Over the last four years the yuan has appreciated 40% in real trade-weighted terms and deflationary pressures appear to be mounting. A further loss of economic momentum would strengthen the case for devaluation. A small adjustment in August 2015 was enough to send shock waves through the world’s financial markets in August 2015. What havoc might result if the Chinese authorities were to follow in the footsteps of Japan, the Eurozone and much of the emerging world and stage a large-scale currency depreciation?

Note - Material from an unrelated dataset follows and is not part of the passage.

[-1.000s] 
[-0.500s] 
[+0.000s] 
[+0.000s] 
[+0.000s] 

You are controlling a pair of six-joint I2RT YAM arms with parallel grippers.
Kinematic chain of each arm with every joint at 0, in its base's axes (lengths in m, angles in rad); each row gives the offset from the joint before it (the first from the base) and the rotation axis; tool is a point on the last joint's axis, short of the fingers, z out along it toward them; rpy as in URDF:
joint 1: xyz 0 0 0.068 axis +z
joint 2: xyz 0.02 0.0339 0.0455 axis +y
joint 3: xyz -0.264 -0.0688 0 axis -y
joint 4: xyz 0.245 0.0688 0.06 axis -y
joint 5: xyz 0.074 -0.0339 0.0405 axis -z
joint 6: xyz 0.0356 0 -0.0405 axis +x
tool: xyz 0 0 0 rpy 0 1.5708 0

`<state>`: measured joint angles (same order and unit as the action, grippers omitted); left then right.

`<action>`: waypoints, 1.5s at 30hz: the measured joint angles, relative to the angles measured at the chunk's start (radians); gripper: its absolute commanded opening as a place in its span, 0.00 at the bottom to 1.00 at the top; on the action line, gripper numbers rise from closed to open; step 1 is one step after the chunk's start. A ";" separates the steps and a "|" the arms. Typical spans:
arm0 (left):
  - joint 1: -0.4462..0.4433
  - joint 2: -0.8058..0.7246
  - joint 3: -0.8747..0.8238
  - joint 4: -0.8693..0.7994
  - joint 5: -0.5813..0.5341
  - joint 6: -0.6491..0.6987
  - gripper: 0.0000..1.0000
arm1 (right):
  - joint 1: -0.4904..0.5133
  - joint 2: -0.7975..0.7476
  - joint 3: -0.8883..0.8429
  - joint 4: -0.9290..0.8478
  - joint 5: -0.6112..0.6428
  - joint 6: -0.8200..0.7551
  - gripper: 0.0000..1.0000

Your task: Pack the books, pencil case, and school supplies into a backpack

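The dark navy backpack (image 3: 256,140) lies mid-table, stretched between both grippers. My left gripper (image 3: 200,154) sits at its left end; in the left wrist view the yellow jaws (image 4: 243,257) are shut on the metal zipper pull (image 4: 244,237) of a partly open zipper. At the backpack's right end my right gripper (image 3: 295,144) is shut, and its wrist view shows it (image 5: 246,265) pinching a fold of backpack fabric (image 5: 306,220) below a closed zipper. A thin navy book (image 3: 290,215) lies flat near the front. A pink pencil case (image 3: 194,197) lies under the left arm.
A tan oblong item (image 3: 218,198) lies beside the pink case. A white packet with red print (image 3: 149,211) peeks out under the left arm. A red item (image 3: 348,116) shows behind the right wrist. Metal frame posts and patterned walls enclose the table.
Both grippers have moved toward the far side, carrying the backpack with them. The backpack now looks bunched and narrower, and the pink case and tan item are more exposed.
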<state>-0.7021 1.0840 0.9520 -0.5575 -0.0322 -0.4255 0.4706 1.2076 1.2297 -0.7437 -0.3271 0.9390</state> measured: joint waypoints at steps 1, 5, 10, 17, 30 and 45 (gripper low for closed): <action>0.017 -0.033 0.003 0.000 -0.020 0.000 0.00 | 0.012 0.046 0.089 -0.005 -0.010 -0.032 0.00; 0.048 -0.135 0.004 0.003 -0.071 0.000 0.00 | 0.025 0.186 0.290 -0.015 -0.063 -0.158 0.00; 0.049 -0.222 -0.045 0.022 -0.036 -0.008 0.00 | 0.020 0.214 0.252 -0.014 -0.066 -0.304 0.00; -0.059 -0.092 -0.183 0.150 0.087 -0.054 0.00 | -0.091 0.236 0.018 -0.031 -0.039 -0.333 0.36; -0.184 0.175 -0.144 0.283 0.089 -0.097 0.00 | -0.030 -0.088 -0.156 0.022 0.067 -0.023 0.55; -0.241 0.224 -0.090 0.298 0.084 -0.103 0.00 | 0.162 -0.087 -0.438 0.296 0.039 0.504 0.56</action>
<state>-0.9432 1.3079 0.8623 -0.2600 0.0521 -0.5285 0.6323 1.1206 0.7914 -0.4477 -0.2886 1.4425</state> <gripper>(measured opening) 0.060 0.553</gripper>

A DOUBLE ELECTION FOR JAPAN?

After a testing 2014, Japanese Prime Minister Shinzo Abe strengthened his political position in 2015. He was re-elected leader of his own party unopposed and the largest opposition party has conveniently imploded. Next July the regular bi-annual election for Japan’s Upper House will take place. Abe has an opportunity to entrench his dominance by calling an election of the more important Lower House on the same date.

“Double elections” are historically rare. By definition they favour the ruling party, which can use all the policy tools at its disposal to create a feel-good atmosphere. Not coincidentally, they are also good for the stock market. The last example, in 1986, saw the market rally 30% in the six months before the election and another 20% in the subsequent six months. The previous example, in 1980, was less spectacular, with the Topix Index up 7% for the year.

There has rarely been a political leader anywhere in the world who has set such store in stock market performance as Abe. So far his faith has paid off, with the Topix Index recording four successive annual gains. The July election is particularly salient as a strong result could give him the dominance of the Upper House required to kickstart the controversial, but necessary debate on revising Japan’s pacifist constitution. With a place in the history books awaiting him, the last thing that Abe will want to see is a setback for the Abenomics bull market.

 CAN COMMODITIES RALLY?

Nobody predicted the scale of the decline in the commodity complex and so it is fair to assume that, nobody will predict any recovery. Analysts’ forecasts of commodity prices are even less accurate than forecasts of stock prices.  What can be said is that by historical standards the collapse in prices is already well advanced. In inflation-adjusted terms, the Thomson Reuters CRB Index has fallen 66% from its 2008 peak and has returned to the lows of the 1990s, well before China’s arrival as a major industrial economy.

Likewise, anecdotal evidence suggests the capitulation phase, when all hope is abandoned, is not far away. Mining major Anglo American recently announced a radical restructuring that amounts to a self-dismemberment. Goldman Sachs has ended its 34 year involvement in investing in mines and physical commodities and also closed its BRICS fund after years of poor performance. Meanwhile short-sellers stalk the fallen heroes of the boom such as Glencore and Noble.

All the talk of peak oil, peak commodities and a world running out of resources seems to belong to a distant era. But, remember, this is already water under the bridge. As ever, nobody has a clue what will happen next.

UNICORNS OR ROCKING HORSES?

Which takes us to the heroes of the last twelve months, which have to a large extent been the heroes of the entire QE (quantitative easing) driven bull market  – those exceptional companies with bullet-proof franchises whose golden prospects into the long-term can be taken for granted. At least that is what the nose-bleed valuations imply.  For the uptrend to continue such companies must beat ever more optimist consensus expectations. Doing just as well as expected will not be enough; doing slightly worse will have severe consequences. And if they stumble by the wayside or get out-competed, as often happens in dynamic market economies, the damage to investors’ financial health will be immense.

As Warren Buffett –  the real, non-disappearing Buffett –  once said “you pay a very high price in the stock market for a cheery consensus.”

This monkey can bite. It can steal your sandwich when you’re not looking. But treat it with respect and it could be your friend.